A Receita do Distrito Federal identificou as irregularidades e autuou a empresa. Com o avanço das investigações, a Polícia Civil passou a apurar quem comandava de fato a estrutura e como os documentos fiscais circulavam entre as madeireiras.

Investigados

A PCDF informou ainda que os empresários apontados como verdadeiros responsáveis pela empresa fantasma já foram autuados pelo Instituto Brasileiro do Meio Ambiente e dos Recursos Naturais Renováveis (Ibama).

Eles também respondem por crime ambiental relacionado à comercialização ilegal de madeira. Para os investigadores, esse histórico reforça a suspeita de que a estrutura fiscal teria sido montada para conferir aparência regular à venda do material de origem ilícita nos estabelecimentos da família.

A Polícia Civil, no entanto, ainda busca reunir novas provas, detalhar a participação de cada investigado e esclarecer todo o funcionamento do esquema. Os mandados cumpridos nesta sexta têm como objetivo localizar documentos, equipamentos eletrônicos e outros elementos que possam confirmar a emissão das notas fiscais falsas e a ligação entre as empresas.

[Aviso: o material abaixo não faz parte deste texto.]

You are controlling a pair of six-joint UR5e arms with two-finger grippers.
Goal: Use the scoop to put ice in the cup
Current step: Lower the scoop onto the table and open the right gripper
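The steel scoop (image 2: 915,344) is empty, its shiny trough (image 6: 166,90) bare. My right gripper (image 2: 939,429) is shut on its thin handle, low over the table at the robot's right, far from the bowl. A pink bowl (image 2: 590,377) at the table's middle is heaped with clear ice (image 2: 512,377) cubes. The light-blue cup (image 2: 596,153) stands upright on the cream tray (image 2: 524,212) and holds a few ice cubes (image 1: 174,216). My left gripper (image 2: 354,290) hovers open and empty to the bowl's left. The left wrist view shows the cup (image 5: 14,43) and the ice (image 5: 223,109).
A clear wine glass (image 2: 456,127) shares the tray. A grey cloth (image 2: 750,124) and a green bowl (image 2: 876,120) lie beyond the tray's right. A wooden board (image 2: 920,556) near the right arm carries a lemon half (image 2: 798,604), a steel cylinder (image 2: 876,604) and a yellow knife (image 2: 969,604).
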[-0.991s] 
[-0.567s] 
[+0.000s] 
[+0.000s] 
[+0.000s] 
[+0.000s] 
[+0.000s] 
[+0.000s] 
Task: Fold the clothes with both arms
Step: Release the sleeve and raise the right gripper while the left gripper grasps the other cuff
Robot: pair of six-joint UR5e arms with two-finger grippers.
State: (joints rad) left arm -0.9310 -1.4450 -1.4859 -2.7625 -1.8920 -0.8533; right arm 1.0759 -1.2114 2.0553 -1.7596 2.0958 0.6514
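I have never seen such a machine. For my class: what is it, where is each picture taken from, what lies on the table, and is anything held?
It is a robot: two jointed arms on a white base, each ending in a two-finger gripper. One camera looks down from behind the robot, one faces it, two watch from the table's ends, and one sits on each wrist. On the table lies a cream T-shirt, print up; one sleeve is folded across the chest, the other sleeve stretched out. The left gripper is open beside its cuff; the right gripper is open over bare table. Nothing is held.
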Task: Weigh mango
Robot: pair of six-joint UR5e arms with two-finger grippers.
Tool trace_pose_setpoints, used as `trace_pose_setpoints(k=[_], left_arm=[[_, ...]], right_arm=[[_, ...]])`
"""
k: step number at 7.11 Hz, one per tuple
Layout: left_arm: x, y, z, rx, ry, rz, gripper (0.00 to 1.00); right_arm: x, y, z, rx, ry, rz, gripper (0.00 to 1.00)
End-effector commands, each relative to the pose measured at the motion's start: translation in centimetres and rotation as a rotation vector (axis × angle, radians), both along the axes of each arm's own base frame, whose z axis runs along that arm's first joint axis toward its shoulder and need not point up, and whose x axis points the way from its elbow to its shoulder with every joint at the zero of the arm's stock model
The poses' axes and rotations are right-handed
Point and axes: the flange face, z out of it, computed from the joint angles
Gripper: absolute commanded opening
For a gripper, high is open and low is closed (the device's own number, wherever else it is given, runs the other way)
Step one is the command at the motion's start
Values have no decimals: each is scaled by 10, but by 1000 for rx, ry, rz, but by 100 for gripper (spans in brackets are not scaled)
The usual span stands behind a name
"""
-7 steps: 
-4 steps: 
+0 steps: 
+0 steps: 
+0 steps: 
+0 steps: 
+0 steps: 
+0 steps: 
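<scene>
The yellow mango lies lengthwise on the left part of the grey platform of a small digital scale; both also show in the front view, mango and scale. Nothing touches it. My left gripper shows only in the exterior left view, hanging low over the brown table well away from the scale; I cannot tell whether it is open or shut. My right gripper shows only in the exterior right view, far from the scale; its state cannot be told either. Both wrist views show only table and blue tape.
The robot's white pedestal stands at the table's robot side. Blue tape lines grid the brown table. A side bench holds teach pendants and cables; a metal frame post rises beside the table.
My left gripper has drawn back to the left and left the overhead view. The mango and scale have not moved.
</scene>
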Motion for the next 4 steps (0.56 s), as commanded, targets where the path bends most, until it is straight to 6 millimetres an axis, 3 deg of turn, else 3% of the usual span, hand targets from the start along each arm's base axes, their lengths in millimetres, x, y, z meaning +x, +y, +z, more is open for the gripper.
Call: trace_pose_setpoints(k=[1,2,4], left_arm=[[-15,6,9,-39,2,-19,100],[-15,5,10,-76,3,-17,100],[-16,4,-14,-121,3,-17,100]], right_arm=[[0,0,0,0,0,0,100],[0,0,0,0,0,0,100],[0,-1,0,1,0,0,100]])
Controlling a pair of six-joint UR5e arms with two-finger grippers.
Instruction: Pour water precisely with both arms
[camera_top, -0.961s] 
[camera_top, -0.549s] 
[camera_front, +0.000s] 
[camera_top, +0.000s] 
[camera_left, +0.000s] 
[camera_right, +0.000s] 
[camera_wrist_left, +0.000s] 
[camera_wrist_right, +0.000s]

Bloqueio de R$ 5,8 milhões

Além das buscas, a Justiça determinou o bloqueio de R$ 5,8 milhões em bens e valores ligados aos investigados. A quantia corresponde ao montante estimado da sonegação fiscal apurada até o momento.

Os suspeitos são investigados pelos crimes de sonegação fiscal, associação criminosa e falsidade ideológica. Caso sejam condenados pelas três acusações, as penas máximas somadas podem chegar a 13 anos de prisão.

O nome Blackwood faz uma associação entre a palavra inglesa para madeira e a expressão “mercado negro”, em referência ao comércio clandestino do produto que estaria por trás do esquema.